== Work order ==
Copy the whole listing below exactly, with nothing left out.

------------

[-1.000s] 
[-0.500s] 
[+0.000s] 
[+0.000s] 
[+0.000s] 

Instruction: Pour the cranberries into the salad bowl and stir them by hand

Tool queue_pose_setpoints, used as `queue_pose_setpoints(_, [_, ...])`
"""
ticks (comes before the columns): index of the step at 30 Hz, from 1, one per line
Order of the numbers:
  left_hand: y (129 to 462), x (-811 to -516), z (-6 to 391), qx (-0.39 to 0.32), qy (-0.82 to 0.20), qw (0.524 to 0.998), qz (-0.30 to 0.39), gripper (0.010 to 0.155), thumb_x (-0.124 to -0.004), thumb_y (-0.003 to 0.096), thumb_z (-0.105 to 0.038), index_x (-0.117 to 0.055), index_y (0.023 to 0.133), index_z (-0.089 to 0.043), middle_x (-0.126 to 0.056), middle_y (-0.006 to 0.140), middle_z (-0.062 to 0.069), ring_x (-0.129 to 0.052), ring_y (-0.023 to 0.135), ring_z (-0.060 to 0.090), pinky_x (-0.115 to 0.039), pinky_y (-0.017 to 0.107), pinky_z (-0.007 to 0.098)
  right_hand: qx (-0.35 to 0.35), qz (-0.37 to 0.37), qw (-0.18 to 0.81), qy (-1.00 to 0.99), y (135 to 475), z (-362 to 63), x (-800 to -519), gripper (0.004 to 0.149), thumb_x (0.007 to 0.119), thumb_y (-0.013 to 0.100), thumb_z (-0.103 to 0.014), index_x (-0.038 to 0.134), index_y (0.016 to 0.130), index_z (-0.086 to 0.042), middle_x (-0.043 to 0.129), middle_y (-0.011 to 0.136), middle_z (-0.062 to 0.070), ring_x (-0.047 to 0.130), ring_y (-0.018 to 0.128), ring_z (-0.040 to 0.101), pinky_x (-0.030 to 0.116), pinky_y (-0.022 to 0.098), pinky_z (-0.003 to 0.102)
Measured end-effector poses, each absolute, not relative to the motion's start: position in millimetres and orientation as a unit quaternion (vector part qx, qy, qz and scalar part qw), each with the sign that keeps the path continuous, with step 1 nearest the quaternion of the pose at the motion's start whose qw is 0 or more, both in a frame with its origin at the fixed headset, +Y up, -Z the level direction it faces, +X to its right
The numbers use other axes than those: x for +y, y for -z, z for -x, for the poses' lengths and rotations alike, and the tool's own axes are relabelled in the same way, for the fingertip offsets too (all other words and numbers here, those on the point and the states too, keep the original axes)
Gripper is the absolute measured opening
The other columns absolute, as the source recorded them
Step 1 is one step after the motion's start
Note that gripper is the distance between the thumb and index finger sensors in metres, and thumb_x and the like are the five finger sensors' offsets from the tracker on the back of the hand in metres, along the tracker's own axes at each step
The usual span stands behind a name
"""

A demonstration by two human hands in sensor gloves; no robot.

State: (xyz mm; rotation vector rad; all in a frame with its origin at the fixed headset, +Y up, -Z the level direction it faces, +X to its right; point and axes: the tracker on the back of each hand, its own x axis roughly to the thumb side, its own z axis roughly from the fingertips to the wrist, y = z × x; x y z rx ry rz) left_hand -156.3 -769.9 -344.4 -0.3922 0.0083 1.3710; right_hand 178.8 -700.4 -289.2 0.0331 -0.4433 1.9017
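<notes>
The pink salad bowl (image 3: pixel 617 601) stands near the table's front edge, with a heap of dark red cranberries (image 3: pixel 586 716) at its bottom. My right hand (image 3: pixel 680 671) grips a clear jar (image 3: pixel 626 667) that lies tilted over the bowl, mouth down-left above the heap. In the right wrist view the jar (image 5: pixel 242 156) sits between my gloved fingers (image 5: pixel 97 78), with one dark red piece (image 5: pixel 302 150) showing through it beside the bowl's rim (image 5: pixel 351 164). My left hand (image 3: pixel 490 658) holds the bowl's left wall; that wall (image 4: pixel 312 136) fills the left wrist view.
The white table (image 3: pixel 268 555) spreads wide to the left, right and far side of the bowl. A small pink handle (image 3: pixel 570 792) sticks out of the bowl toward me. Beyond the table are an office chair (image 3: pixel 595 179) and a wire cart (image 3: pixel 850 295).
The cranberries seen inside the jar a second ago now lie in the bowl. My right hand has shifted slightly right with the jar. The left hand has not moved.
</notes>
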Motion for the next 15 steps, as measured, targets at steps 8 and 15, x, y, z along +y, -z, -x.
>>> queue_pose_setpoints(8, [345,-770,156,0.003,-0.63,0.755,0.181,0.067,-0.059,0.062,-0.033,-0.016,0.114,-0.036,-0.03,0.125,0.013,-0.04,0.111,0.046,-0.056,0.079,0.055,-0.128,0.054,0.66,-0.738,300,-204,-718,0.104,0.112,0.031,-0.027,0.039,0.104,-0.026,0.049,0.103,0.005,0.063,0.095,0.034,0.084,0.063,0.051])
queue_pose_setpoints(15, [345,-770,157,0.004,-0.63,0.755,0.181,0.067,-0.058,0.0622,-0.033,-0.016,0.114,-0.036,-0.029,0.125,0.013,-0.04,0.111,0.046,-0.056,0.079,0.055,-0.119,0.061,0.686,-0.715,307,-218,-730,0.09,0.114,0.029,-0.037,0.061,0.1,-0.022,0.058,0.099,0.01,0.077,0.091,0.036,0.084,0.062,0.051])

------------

== Task solution ==
[-1.000s] 
[-0.500s] 
[+0.000s] 
[+0.000s] 
[+0.000s] 

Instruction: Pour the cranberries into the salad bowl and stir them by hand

Tool queue_pose_setpoints, used as `queue_pose_setpoints(_, [_, ...])`
"""
ticks (comes before the columns): index of the step at 30 Hz, from 1, one per line
Order of the numbers:
  left_hand: y (129 to 462), x (-811 to -516), z (-6 to 391), qx (-0.39 to 0.32), qy (-0.82 to 0.20), qw (0.524 to 0.998), qz (-0.30 to 0.39), gripper (0.010 to 0.155), thumb_x (-0.124 to -0.004), thumb_y (-0.003 to 0.096), thumb_z (-0.105 to 0.038), index_x (-0.117 to 0.055), index_y (0.023 to 0.133), index_z (-0.089 to 0.043), middle_x (-0.126 to 0.056), middle_y (-0.006 to 0.140), middle_z (-0.062 to 0.069), ring_x (-0.129 to 0.052), ring_y (-0.023 to 0.135), ring_z (-0.060 to 0.090), pinky_x (-0.115 to 0.039), pinky_y (-0.017 to 0.107), pinky_z (-0.007 to 0.098)
  right_hand: qx (-0.35 to 0.35), qz (-0.37 to 0.37), qw (-0.18 to 0.81), qy (-1.00 to 0.99), y (135 to 475), z (-362 to 63), x (-800 to -519), gripper (0.004 to 0.149), thumb_x (0.007 to 0.119), thumb_y (-0.013 to 0.100), thumb_z (-0.103 to 0.014), index_x (-0.038 to 0.134), index_y (0.016 to 0.130), index_z (-0.086 to 0.042), middle_x (-0.043 to 0.129), middle_y (-0.011 to 0.136), middle_z (-0.062 to 0.070), ring_x (-0.047 to 0.130), ring_y (-0.018 to 0.128), ring_z (-0.040 to 0.101), pinky_x (-0.030 to 0.116), pinky_y (-0.022 to 0.098), pinky_z (-0.003 to 0.102)
Measured end-effector poses, each absolute, not relative to the motion's start: position in millimetres and orientation as a unit quaternion (vector part qx, qy, qz and scalar part qw), each with the sign that keeps the path continuous, with step 1 nearest the quaternion of the pose at the motion's start whose qw is 0 or more, both in a frame with its origin at the fixed headset, +Y up, -Z the level direction it faces, +X to its right
The numbers use other axes than those: x for +y, y for -z, z for -x, for the poses' lengths and rotations alike, and the tool's own axes are relabelled in the same way, for the fingertip offsets too (all other words and numbers here, those on the point and the states too, keep the original axes)
Gripper is the absolute measured opening
The other columns absolute, as the source recorded them
Step 1 is one step after the motion's start
Note that gripper is the distance between the thumb and index finger sensors in metres, and thumb_x and the like are the five finger sensors' offsets from the tracker on the back of the hand in metres, along the tracker's own axes at each step
The usual span stands behind a name
"""

A demonstration by two human hands in sensor gloves; no robot.

State: (xyz mm; rotation vector rad; all in a frame with its origin at the fixed headset, +Y up, -Z the level direction it faces, +X to its right; point and axes: the tracker on the back of each hand, its own x axis roughly to the thumb side, its own z axis roughly from the fingertips to the wrist, y = z × x; x y z rx ry rz) left_hand -156.3 -769.9 -344.4 -0.3922 0.0083 1.3710; right_hand 178.8 -700.4 -289.2 0.0331 -0.4433 1.9017
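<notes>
The pink salad bowl (image 3: pixel 617 601) stands near the table's front edge, with a heap of dark red cranberries (image 3: pixel 586 716) at its bottom. My right hand (image 3: pixel 680 671) grips a clear jar (image 3: pixel 626 667) that lies tilted over the bowl, mouth down-left above the heap. In the right wrist view the jar (image 5: pixel 242 156) sits between my gloved fingers (image 5: pixel 97 78), with one dark red piece (image 5: pixel 302 150) showing through it beside the bowl's rim (image 5: pixel 351 164). My left hand (image 3: pixel 490 658) holds the bowl's left wall; that wall (image 4: pixel 312 136) fills the left wrist view.
The white table (image 3: pixel 268 555) spreads wide to the left, right and far side of the bowl. A small pink handle (image 3: pixel 570 792) sticks out of the bowl toward me. Beyond the table are an office chair (image 3: pixel 595 179) and a wire cart (image 3: pixel 850 295).
The cranberries seen inside the jar a second ago now lie in the bowl. My right hand has shifted slightly right with the jar. The left hand has not moved.
</notes>
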Motion for the next 15 steps, as measured, targets at steps 8 and 15, x, y, z along +y, -z, -x.
>>> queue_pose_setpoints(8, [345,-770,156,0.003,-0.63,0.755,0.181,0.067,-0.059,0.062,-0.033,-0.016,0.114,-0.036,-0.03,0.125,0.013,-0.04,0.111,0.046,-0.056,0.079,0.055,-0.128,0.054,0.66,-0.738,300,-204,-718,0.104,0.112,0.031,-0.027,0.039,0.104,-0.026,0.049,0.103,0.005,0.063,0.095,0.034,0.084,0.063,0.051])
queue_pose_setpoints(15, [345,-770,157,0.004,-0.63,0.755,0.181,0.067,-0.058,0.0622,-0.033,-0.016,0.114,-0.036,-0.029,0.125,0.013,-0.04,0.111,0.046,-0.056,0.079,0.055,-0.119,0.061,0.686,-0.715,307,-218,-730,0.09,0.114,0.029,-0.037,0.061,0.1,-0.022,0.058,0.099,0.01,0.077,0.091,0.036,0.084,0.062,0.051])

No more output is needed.